Esta vez, Flora no quiso ni entrar. Desde la puerta oyó las dos voces y supo que su hermano estaba bien. Vivo.
Otro engaño de su madre; alguna estratagema en pos de sus intereses, fueran cuales fueran. ¿Qué importaba?
Estaba cansada. De repente, no recordaba por qué había vuelto al palacio. ¿De verdad había tenido el instinto de ayudar a Kasimir? ¿De saber si era verdad que había muerto? ¿Por qué?
Se quedó allí en el pasillo, junto a la puerta, esa puerta que odiaba, esperando que pasara por allí algún sirviente para tenerse que esconder.
Todo sucedió en un instante.
Detlef llegó, transformado también en ratón, y, sin que ninguno de los dos tuviese tiempo de percatarse, la Duquesa de Bosfor apareció y lanzó con su brazo un ataque, que volvió a chocar, como en anteriores ocasiones, con el hechizo protector que Flora había instaurado sobre ella misma y sus tres amigos. Un hechizo que requería de un gasto de energía personal mayor del habitual. Lo suficientemente grande como para convertirse en un sacrificio: el de su capacidad, ya para siempre, de poder tener hijos.
Pero ¿cómo podría ella nunca mirar a unos hijos a la cara sin sentir vergüenza, sabiendo que había estado en sus manos salvar las vidas de tres personas muy queridas para ella y no lo había hecho? No. Prefería no ser madre a llevar ese peso sobre su conciencia el resto de su vida.
Aunque el ataque de la Duquesa fue infructuoso, su intención de hacerles daño fue más de lo que Flora pudo soportar. ¿Cuántas veces eran ya las que había sufrido o presenciado la ira de su madre, su maldad, sus ansias de poder, su envidia? ¿Cómo puede un alma aguantar que la persona que más debería quererla no pare de intentar hacerla desaparecer y de hacer daño a quienes sí la incluyen en sus vidas?
Esta vez ya no pudo.
Y, recobrando su forma humana, lanzó con el dedo índice un rayo mortal que acabó en un instante con aquella mujer de cabello oscuro, piel blanca y ojos penetrantes. Su madre.

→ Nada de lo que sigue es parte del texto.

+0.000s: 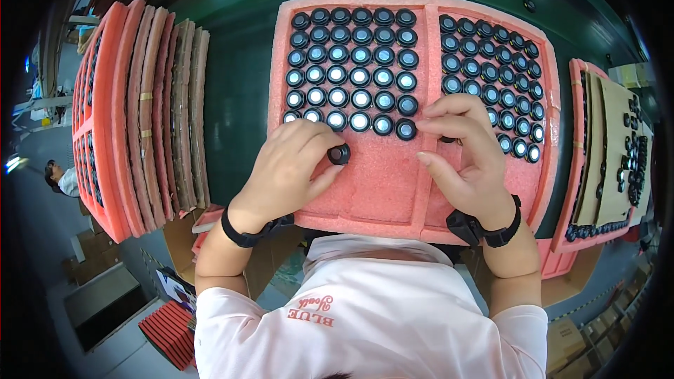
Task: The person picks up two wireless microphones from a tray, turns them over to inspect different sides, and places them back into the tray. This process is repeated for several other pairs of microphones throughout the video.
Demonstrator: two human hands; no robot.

La Duquesa de Bosfor. La madre del que quizás habría sido rey. Wilhelmina.
Como muchas veces ocurre, el desenlace defrauda.
Pero es lo que suele ocurrir.
Éste podría haber sido el momento en el que Detlef reparara con un mero abrazo, en un momento en el que habría sido muy apreciado, errores del pasado; errores de los que acababa de lamentarse justo antes.
Pero no lo fue.
Detlef reaccionó marchándose. Ni siquiera se quedó el tiempo necesario para transformarse. Se marchó con su forma de ratón. Y Flora lo vio irse mientras una extraña y oscura calma la invadía.

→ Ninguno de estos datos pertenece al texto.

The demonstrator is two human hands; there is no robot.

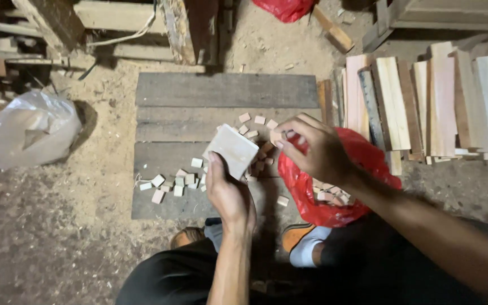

No podía pensar. Tampoco deseaba hacerlo. Sentía todo su cuerpo y su alma atrofiados. Incapaz de moverse. Incapaz de sentir nada.
Por eso no reaccionó de ningún modo cuando, segundos después de que Detlef hubiera desaparecido por el pasillo, la nodriza de los príncipes se materializó de la nada junto a ella.
-No has sido tú. Ha sido el dolor tan grande que llevas dentro -le dijo, como si fueran las mejores amigas.
Flora dirigió la vista hacia ella, con movimientos lentos, le parecía, muy lentos. Sentía como si tardase un rato en culminar hasta un simple parpadeo.
-¿Estabais aquí? -le preguntó finalmente, sin dejar de flotar en esa calma extraña.
-Os seguí desde Sonlagarb. Sabía que, de un modo u otro, tarde o temprano, comenzaría a hacerse justicia.
Flora empezó a comprender.
-Vos matasteis al Rey -afirmó, sin atisbo de emoción alguna.
-Por supuesto -respondió la anciana orgullosa. -Y supongo que tú mejor que nadie comprenderás mis motivos.
Flora se quedó pensando. Notó la pared fría a su espalda y frío en las piernas. Estaba sentada en el suelo. Ni siquiera se había dado cuenta. No recordaba haberlo hecho.
Miraba a la anciana e intentaba verse reflejada en ella, tal y como la mujer parecía sugerir.
-¿Rencor? -aventuró.
-Puedes llamarlo así. Estuve muchos años pensando que, de algún modo, se me valoraba. Pero no era así.
-Por eso matasteis al Rey, pero ¿a Adalberht? Me cuesta creer que os sintierais menospreciada por él.
Oda estuvo a punto de responder que a Adalberht no le había hecho nada, pero se contuvo. El cuerpo inerte de la duquesa en el suelo le recordó que ella misma había propiciado este levantamiento de máscaras. Necesitaba decir la verdad. Y nadie mejor que Flora y ningún momento mejor que el presente.